Tennessee Titans QB coach Shane Tierney flips the script on how Cam Ward should view big vs. small receivers
The Titans WR room is built up better than it has been in years, but it’s lacking in size. The way Cam Ward’s coaches want him to approach that, though, is different than you might think
The Tennessee Titans receiver room heading into 2026 is full of varied skill sets, but the group skews smaller than average.
Outside of Elic Ayomanor—who fits the classic X-receiver mold from a physical standpoint—the Titans lack the kind of imposing, big-bodied targets some of the NFL’s more feared passing attacks have. Calvin Ridley can play X, but he’s no AJ Brown or Marvin Harrison Jr. from a size perspective. Chimere Dike and rookie Carnell Tate can line up outside, but neither is going to bullyball a cornerback. So how does this coaching staff teach Cam Ward to maximize what he has?

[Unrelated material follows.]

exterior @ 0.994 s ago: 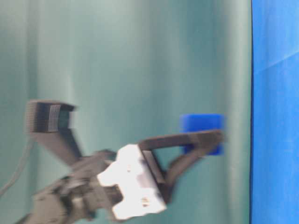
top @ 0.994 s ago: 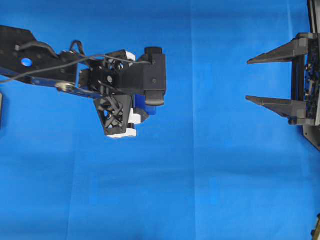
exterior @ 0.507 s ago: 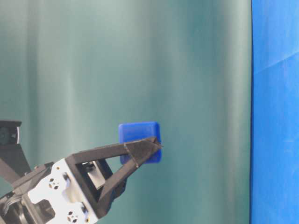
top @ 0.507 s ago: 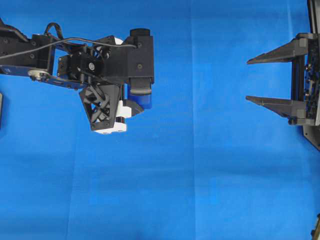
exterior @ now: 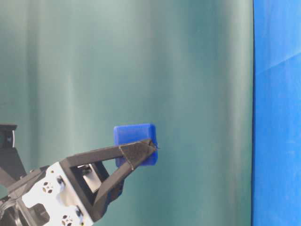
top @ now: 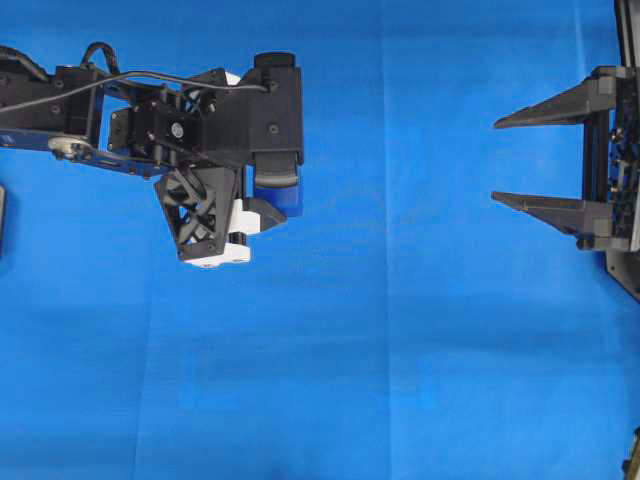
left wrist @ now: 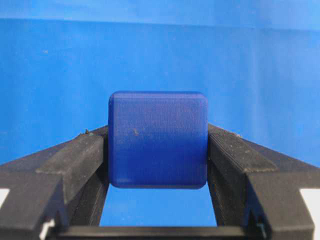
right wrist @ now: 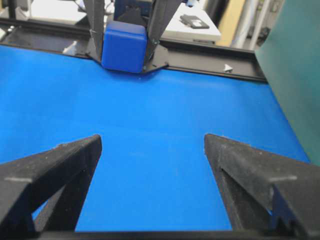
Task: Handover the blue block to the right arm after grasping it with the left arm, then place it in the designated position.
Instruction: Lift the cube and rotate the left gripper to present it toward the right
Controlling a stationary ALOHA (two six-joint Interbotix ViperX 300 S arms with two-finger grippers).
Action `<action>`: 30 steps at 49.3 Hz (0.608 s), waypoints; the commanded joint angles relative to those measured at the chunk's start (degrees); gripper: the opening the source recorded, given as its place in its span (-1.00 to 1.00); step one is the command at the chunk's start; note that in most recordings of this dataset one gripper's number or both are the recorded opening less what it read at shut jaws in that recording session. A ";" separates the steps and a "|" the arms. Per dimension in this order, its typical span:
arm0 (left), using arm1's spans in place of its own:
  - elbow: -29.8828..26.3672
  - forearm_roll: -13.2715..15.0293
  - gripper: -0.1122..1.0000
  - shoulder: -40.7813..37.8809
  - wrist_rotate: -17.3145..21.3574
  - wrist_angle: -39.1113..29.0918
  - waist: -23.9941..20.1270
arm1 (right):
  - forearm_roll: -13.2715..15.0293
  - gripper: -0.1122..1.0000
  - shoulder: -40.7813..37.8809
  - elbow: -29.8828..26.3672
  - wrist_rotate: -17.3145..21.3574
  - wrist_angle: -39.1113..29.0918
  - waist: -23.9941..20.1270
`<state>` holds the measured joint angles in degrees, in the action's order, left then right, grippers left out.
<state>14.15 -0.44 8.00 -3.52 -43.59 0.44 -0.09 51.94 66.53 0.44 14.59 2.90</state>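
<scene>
The blue block [left wrist: 158, 139], a small dark-blue cube, is pinched between the two black fingers [left wrist: 80, 155] of my left gripper [left wrist: 158, 145]. In the overhead view that gripper [top: 265, 210], with white pieces on its frame, hangs at the upper left, and only a corner of the block [top: 290, 200] shows under it. The table-level view shows the block [exterior: 134, 134] held well off the blue cloth. My all-black right gripper [top: 496, 160] stands open at the right edge, pointing left, nothing between its fingers. In its wrist view the block [right wrist: 124, 46] is far ahead.
Blue cloth [top: 400, 350] covers the table. A black rail [right wrist: 200, 55] borders its far side in the right wrist view, with a teal backdrop [exterior: 141, 47] beyond. A dark object [top: 2, 220] pokes in at the overhead view's left edge.
My left gripper has carried the block left and slightly up in the overhead view, and farther from the cloth in the table-level view. The right gripper has not moved.
</scene>
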 commanded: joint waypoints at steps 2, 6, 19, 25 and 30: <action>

Titans quarterback coach Shane Tierney offered a revealing answer during mandatory minicamp, and it runs counter to what most fans might assume.
Separators vs. contested catch guys
When Tierney was asked whether the lack of big-bodied ball winners creates a challenge for Ward, he reframed the entire conversation.
“I think it doesn’t necessarily go into the size of them,” Tierney said. “6-foot-3 guys, as opposed to Wan’Dale Robinson, who’s a little smaller, or Xavier Restrepo, like you said, we always kind of put them in categories of ‘separators’ or ‘contested guys.’ And a lot of the times you find those smaller guys are the separators. So there’s a bigger target area to hit them because there’s more space. And then the bigger guys are sometimes more contested catch guys. So what you say with them sometimes is, hey, they’re covered, but they’re not covered because of their wingspan, because of their physicality.”
It’s a framework that flips the natural instinct most people have about receiver size. You’d think a bigger target is easier to hit. But Tierney’s point is that the smaller, shiftier receivers are the ones creating genuine separation, which means the throwing window is actually wider for the quarterback.
The big guys might look covered on the surface, but their wingspan and physicality mean they’re functionally open even when a defender is draped over them. It reminds me of the most famous line from The Patriot: “Aim small, miss small.” That’s the mindset for the bigger-bodied receivers. Even though they have the frame and the contested catch ability to box out defenders, Ward still has to place the ball precisely because those guys aren’t going to be running wide open the way a separator can.
How it applies across the Titans’ roster
This concept maps neatly onto Tennessee’s current personnel. Wan’Dale Robinson, all of 5-foot-8, is a classic separator. In the slot and in tight quarters, he can shake open with his route running and short-area quickness. Carnell Tate separates with route craft despite being on the bigger side, which gives him something of a double-whammy effect. He can win with both space and physicality, even if he doesn’t possess elite straight-line speed. Ridley isn’t the biggest receiver, but his elite speed which he still possesses at his advanced age, allows him to create his own separation on the outside.
Then there’s TE Gunnar Helm. He’s a big frame, big wingspan, big target guy. But he’s not going to separate. The routes the Titans have been running him on are often box-out concepts. He sits down against a linebacker in the middle of the field or in the flat, uses his frame and leverage, and trusts Ward to place the ball within reach but away from the defender. It’s a contested catch approach by design, and it works because Helm has the body to make it work.
The Restrepo problem
This framework is also what makes Xavier Restrepo’s roster case so tricky. Restrepo is not a size guy, which means he’s not going to win contested catch situations. On one of the final plays of a mandatory minicamp practice, a Will Levis pass sailed into the end zone as a jump ball where Restrepo had leverage and positioning. The ball was thrown to a good spot. But the defender and Restrepo both jumped, and the defender came down with it because the size mismatch was simply too much.
So Restrepo has to live in the separator bucket that Tierney described. The problem is that his speed and agility aren’t necessarily elite enough to consistently create that kind of space. He has to win with his football IQ, finding soft spots in zone coverage and using strong hands despite his frame. That’s a narrow path to a roster spot on a team already stocked with players who fit more cleanly into one bucket or the other.
The bottom line is that when you watch the Titans this summer, resist the urge to evaluate receivers the way your eyes naturally want to. The big guys aren’t the easy targets, and the small guys aren’t the hard ones. Ward is being coached to see it the other way around, and the way Tennessee’s passing game develops will hinge on how well he internalizes that distinction.